-- Problem description --
Scan the entries for the word "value", and copy every line where it appears.

-- Material provided --
#####

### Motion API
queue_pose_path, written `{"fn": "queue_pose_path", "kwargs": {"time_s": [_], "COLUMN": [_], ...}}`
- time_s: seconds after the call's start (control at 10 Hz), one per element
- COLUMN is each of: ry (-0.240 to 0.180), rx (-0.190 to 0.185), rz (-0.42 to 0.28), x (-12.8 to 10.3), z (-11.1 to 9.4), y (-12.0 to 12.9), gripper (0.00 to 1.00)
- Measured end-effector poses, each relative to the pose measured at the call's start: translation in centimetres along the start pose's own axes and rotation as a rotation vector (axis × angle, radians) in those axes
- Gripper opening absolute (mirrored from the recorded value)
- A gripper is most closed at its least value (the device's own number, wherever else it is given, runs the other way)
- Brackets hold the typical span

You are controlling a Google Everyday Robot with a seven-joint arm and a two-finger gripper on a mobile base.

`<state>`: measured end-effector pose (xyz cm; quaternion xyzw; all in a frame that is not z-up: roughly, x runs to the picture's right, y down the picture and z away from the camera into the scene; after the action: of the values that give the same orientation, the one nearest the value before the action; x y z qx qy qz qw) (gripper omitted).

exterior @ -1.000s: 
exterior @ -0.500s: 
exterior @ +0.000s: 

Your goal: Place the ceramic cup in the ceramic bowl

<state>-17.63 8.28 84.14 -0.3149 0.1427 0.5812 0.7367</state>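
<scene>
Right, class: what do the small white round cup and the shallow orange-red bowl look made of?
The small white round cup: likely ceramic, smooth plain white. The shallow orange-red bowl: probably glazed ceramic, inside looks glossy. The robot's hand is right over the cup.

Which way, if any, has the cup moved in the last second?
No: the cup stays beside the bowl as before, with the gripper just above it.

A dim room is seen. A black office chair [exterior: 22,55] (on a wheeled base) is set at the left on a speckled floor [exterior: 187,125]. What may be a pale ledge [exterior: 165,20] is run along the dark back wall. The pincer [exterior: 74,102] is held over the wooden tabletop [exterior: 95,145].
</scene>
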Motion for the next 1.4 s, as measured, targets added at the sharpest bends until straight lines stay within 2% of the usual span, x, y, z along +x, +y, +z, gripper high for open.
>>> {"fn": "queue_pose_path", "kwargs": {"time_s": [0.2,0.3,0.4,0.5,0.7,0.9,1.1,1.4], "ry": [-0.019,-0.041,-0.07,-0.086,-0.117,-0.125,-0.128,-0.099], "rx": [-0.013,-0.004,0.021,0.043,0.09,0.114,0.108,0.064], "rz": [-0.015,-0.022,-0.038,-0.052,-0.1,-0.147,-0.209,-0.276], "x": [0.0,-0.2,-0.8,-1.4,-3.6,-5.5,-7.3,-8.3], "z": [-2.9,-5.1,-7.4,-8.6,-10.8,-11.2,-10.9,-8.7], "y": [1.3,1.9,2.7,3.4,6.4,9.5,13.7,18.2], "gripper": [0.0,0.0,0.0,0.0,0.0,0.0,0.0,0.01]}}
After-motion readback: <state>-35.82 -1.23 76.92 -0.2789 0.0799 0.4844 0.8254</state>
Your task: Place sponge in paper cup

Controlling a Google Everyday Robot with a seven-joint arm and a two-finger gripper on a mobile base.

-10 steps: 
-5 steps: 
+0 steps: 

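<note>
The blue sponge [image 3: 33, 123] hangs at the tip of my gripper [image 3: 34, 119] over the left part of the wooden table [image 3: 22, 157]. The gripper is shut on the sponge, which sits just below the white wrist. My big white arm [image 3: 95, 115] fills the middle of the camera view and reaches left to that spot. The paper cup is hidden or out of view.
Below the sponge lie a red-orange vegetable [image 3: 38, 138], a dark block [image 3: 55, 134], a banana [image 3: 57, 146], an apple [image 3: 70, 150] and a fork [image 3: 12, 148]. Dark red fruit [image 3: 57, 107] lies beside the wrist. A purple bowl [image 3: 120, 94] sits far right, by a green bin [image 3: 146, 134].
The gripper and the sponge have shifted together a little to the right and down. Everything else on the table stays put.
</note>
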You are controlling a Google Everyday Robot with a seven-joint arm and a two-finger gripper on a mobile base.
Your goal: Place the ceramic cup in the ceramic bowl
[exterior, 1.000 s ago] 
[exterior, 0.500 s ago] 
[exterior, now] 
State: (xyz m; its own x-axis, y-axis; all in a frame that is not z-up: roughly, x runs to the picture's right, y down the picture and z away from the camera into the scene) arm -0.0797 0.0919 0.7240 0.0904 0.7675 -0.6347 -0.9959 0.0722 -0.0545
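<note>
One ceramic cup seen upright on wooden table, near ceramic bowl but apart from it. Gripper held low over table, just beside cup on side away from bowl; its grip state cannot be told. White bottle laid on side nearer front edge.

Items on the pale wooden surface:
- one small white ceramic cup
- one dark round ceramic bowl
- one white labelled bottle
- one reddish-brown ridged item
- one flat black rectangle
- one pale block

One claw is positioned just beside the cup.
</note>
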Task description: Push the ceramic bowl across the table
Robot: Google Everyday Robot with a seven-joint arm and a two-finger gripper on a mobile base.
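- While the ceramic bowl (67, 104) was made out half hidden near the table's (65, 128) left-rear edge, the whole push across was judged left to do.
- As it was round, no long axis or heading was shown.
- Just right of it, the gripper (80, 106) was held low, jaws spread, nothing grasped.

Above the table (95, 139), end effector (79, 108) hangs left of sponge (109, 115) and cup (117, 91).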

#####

-- Task solution --
- Gripper opening absolute (mirrored from the recorded value)
- A gripper is most closed at its least value (the device's own number, wherever else it is given, runs the other way)
`<state>`: measured end-effector pose (xyz cm; quaternion xyzw; all in a frame that is not z-up: roughly, x runs to the picture's right, y down the picture and z away from the camera into the scene; after the action: of the values that give the same orientation, the one nearest the value before the action; x y z qx qy qz qw) (gripper omitted).

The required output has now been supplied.